Capitulo 2

La melodía del vals envolvía la pista de baile, pero para mí, el aire se había vuelto denso, casi imposible de respirar. La mano de Noah en mi cintura se sentía firme, demasiado cálida contra la brisa fresca que se filtraba por los ventanales. Intenté mantener la postura de la anfitriona perfecta, pero la cercanía del hombre de veintitrés años que ahora me sostenía me aterraba. Todo en él me recordaba a esa noche en Madrid.

—No deberías decir cosas así, Noah —le dije, forzando una sonrisa ligera y tratando de sonar firme. Mi tono delató los nervios que hacían que mi corazón martillara desbocado—. Lo que pasó en el pasado fue un error. Ahora estoy a punto de casarme con tu padre y seré, oficialmente, parte de tu familia.

Noah detuvo sutilmente su avance en la pista, obligándome a parar con él. Sus ojos verdes, oscuros y penetrantes bajo las luces de la gala, me barrieron con una intensidad que me dejó un vacío repentino en el estómago.

—Ambos sabemos que no fue un error, Olivia —respondió, y su voz profunda pareció vibrar directo en mi pecho.

Sus palabras cayeron como una amenaza silenciosa que me dejó sin aliento. Sintiendo que el pánico amenazaba con destrozar mi máscara de serenidad, reaccioné por instinto. Con suavidad pero con firmeza, lo tomé del brazo para guiarlo hacia uno de los rincones más apartados del salón, lejos del centro de la pista donde docenas de ojos curiosos nos observaban.

Al apoyar mis dedos en el brazo de Noah, sentí cómo su cuerpo se tensaba al instante bajo la fina tela de su esmoquin. El músculo firme de su bíceps se contrajo ante mi tacto y una corriente peligrosa subió por mis dedos, obligándome a desviar la mirada hacia el otro extremo del salón, donde William discutía sutilmente con su exesposa, Diana.

—Parece que tu padre y Diana siguen teniendo sus diferencias —comenté, intentando desviar el tema y romper la tensión con un tono casual—. Ahora que has regresado a Nueva York, espero que las cosas se calmen. Deberíamos intentar llevar la fiesta en paz, Noah... por el bien de tu padre y de la familia.

Lo miré esperando una tregua, pero Noah solo me sostuvo la mirada en absoluto silencio. Sus labios permanecieron cerrados en una línea tensa, y sus ojos se oscurecieron aún más, cargados de una posesividad y un resentimiento que me erizaron la piel.

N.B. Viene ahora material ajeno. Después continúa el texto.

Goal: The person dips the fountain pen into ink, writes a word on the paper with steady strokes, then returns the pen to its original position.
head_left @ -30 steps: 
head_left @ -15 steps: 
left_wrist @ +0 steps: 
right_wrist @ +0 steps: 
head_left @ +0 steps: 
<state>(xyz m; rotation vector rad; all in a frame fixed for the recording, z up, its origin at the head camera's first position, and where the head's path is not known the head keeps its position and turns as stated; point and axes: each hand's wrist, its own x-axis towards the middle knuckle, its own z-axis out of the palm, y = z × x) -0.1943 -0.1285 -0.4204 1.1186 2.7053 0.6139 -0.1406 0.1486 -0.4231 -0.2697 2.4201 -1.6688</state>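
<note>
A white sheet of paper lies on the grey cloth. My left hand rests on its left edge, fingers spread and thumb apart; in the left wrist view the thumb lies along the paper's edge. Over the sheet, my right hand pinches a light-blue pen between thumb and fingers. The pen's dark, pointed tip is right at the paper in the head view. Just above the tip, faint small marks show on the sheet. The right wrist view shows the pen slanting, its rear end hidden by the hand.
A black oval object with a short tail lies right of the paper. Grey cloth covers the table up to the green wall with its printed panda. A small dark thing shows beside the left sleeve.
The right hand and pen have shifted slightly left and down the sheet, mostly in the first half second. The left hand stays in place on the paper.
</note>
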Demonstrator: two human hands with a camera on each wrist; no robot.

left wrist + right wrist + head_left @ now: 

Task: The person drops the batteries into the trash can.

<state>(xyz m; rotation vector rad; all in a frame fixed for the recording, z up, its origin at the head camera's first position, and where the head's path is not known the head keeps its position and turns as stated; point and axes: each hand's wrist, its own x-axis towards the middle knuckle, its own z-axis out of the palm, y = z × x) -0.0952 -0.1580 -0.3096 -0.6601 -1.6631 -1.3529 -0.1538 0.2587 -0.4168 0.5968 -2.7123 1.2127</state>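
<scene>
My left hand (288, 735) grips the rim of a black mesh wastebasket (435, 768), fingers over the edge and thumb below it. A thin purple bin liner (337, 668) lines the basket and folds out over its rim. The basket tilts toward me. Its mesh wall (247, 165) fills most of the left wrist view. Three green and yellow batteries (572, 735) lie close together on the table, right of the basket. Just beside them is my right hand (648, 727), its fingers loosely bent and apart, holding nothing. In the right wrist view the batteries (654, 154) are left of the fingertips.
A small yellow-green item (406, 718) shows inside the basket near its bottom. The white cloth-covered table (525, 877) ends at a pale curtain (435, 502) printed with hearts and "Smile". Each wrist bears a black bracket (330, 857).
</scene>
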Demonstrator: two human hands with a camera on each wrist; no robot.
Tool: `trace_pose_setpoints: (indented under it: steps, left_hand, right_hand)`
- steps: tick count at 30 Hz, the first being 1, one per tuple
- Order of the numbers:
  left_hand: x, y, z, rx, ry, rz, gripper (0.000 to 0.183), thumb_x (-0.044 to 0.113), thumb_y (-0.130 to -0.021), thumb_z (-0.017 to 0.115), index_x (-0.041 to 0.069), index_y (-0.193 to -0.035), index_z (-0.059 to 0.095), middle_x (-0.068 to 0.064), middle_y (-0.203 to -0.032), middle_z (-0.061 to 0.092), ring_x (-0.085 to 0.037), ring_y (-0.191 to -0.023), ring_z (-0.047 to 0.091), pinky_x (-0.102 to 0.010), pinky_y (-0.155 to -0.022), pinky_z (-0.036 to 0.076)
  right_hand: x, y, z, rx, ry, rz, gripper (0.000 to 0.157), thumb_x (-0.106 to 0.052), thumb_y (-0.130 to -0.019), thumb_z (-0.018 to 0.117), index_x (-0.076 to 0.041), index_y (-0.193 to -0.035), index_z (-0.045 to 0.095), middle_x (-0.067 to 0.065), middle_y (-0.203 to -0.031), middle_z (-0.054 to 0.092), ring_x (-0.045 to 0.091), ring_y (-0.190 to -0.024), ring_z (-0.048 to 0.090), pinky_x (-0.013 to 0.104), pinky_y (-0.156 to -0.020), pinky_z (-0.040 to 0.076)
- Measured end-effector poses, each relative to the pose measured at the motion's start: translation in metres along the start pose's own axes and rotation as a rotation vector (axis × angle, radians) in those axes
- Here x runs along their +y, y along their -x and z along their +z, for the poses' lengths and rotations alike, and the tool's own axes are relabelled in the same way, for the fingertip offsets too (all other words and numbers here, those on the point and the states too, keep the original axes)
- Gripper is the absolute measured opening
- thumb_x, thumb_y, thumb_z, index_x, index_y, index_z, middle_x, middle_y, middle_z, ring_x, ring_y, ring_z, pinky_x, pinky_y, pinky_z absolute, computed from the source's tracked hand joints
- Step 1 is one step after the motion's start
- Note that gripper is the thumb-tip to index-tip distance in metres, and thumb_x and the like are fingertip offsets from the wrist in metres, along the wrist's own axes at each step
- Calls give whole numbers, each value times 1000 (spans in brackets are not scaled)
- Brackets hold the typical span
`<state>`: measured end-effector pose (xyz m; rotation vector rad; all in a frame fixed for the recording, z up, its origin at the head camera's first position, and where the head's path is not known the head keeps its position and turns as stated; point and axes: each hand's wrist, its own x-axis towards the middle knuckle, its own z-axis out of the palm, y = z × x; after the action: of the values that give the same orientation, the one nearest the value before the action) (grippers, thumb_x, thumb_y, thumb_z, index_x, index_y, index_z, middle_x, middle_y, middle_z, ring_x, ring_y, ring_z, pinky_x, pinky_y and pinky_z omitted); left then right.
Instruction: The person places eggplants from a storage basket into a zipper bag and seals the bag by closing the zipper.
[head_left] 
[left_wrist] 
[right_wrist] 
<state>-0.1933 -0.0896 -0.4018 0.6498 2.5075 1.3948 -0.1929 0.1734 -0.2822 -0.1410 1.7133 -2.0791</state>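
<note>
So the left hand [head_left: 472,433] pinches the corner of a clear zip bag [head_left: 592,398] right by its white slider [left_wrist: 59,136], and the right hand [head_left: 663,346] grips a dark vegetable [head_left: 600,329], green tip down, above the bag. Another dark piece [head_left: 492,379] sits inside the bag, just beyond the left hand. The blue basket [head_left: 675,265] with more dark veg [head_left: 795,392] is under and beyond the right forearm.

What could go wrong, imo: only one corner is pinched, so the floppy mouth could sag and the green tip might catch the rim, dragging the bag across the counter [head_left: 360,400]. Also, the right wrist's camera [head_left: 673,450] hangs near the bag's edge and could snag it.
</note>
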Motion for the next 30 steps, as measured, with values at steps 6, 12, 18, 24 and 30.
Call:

Para él, mi intento de actuar como la prometida de su padre era un chiste de mal gusto.

De repente, las luces principales del gran salón comenzaron a atenuarse, enfocando los reflectores en el centro de la estancia. William, con su elegancia distinguida, se subió al estrado frente al micrófono. Con un gesto afectuoso de la mano, me indicó que me acercara.

—Queridos amigos y socios —comenzó William, y su voz persuasiva llenó cada rincón de la mansión—. Esta noche no solo celebramos el regreso de mi hijo Noah, sino también el futuro de nuestra familia. Quiero dar el paso definitivo ante todos ustedes y pedirle formalmente matrimonio a la mujer que ha transformado mi vida.

William extendió su brazo hacia mí. Caminé hacia él sintiendo el peso de cientos de miradas sobre mis hombros, incluida la de Diana Morales, quien sostenía su copa de champán con un desprecio evidente.

Lo amo, me repetí mentalmente mientras me colocaba a su lado. Lo amaba por la seguridad y la estabilidad que me había dado todos estos años.

Pero lo que de verdad me congeló la sangre fue la mirada de Noah desde la penumbra. Sus ojos verdes me devoraban mientras apretaba la mandíbula con tal fuerza que un pequeño músculo en su mejilla no dejaba de tensarse. William, completamente ajeno a la tormenta silenciosa que se desataba entre su hijo y su prometida, me tomó por la cintura.

—¿Te casarías conmigo, Olivia? —susurró para que todos lo escucharan, sellando la propuesta con un beso en mis labios.

El beso de mi prometido fue firme, reclamándome como suya ante el mundo, pero no despertó nada en mi interior. Fue un roce seco, desprovisto de la pasión que la sola presencia de Noah acababa de desenterrar. Mientras los aplausos resonaban en la mansión, yo no podía dejar de pensar en que el secreto que compartía con el hijo de mi prometido amenazaba con destruirlo todo.